ECONOMIE. Les derniers indicateurs conjoncturels disponibles attestent de la poursuite de la reprise de l’activité économique en 2021.

Cette dynamique s’est nourrie du redressement de la valeur ajoutée agricole, grâce à la réalisation d’une très bonne production céréalière, soit la deuxième meilleure production après celle de 2014-2015, et de la poursuite de la reprise des activités non agricoles pour regagner leur niveau d’avant la crise (industries manufacturières, BTP, énergie électrique, télécoms…).

Du côté de la demande intérieure, la consommation des ménages aurait regagné sa vigueur, dans un contexte de maitrise de l’inflation.

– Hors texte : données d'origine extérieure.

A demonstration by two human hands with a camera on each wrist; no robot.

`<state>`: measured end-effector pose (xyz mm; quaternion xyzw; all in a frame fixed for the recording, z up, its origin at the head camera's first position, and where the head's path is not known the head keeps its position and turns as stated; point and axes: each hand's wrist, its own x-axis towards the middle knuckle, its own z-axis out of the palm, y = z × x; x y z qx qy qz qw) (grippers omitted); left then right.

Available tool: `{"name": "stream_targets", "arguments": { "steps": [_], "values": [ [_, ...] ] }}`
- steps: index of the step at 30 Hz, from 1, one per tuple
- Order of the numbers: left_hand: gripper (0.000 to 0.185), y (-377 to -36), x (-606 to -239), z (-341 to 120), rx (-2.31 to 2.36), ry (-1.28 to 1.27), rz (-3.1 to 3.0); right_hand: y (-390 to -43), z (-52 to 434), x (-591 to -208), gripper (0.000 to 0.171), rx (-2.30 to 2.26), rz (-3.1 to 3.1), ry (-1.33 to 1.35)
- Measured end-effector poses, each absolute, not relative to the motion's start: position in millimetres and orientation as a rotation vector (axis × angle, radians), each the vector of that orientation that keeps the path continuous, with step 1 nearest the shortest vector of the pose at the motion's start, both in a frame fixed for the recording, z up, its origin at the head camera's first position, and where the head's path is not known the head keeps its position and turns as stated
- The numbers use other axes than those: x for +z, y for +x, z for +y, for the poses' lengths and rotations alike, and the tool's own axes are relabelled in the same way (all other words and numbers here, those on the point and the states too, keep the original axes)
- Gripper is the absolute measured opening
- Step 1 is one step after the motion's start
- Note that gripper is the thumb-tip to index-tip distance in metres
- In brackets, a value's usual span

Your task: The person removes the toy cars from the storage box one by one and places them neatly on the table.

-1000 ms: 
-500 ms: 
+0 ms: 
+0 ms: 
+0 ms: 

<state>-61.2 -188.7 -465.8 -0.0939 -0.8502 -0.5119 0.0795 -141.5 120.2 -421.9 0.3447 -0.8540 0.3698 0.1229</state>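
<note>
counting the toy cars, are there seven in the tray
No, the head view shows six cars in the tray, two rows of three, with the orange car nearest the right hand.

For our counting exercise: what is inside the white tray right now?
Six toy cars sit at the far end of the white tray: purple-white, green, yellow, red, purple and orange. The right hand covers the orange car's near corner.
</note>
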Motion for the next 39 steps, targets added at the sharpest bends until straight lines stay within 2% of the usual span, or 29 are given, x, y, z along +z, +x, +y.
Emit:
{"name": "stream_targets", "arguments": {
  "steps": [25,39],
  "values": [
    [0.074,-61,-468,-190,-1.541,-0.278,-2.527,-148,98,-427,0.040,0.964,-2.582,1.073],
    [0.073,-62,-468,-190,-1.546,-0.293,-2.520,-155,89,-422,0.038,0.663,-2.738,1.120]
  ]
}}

Cette évolution tire profit de l’orientation favorable des revenus, en ligne avec la réalisation d’une très bonne campagne agricole, la reprise des créations d’emplois au T2-2021, le redressement des crédits à la consommation et la bonne tenue des transferts des MRE. Quant à l’investissement, il aurait manifesté des signes de rétablissement, en phase avec la poursuite du redressement des importations des biens d’équipement, la hausse des recettes des IDE et la reprise de l’investissement budgétaire.

Au niveau des échanges extérieurs, ils poursuivent leur consolidation à fin juin 2021, sous l’effet combiné du raffermissement des exportations (+24%), ainsi que des importations (+19,5%), se traduisant par une amélioration du taux de couverture de 2,2 points.

Sur le plan des finances publiques, l’exécution de la Loi de Finances 2021 à fin juillet fait ressortir un léger creusement du déficit budgétaire de 1% pour se situer à 42,6 milliards de dirhams. Ce résultat est lié à l’effet conjoint de la hausse des recettes ordinaires (+8%) et des dépenses ordinaires (+6,9%), parallèlement à la hausse de l’excédent des comptes spéciaux du Trésor (+28,8%).

En matière du financement de l’économie, la croissance des crédits bancaires a ralenti à +3,7% à fin juin 2021 après +5,6% l’année précédente, incorporant toutefois une accélération de ceux accordés aux ménages (+5,8% après +2,3%). Les indices boursiers MASI et MADEX, quant-à-eux, ont enregistré au cours du mois de juillet un léger repli par rapport au mois précédent (-0,8% et -0,9% respectivement), maintenant toutefois leur performance positive par rapport à fin décembre

2020 (+9% et +8,8% respectivement).

Globalement, après une année 2020 difficile, marquée par une forte récession, la croissance de l’économie nationale devrait retrouver sa vigueur en 2021 pour se situer dans une fourchette comprise entre 5,5% et 5,8%.

Cette performance, outre la bonne campagne agricole, est surtout liée aux efforts consentis par l’Etat en matière de vaccination et aux mesures de relance et d’assouplissement initiées par les pouvoirs publics, ainsi qu’aux effets du redressement prévu de l’activité chez nos principaux partenaires commerciaux.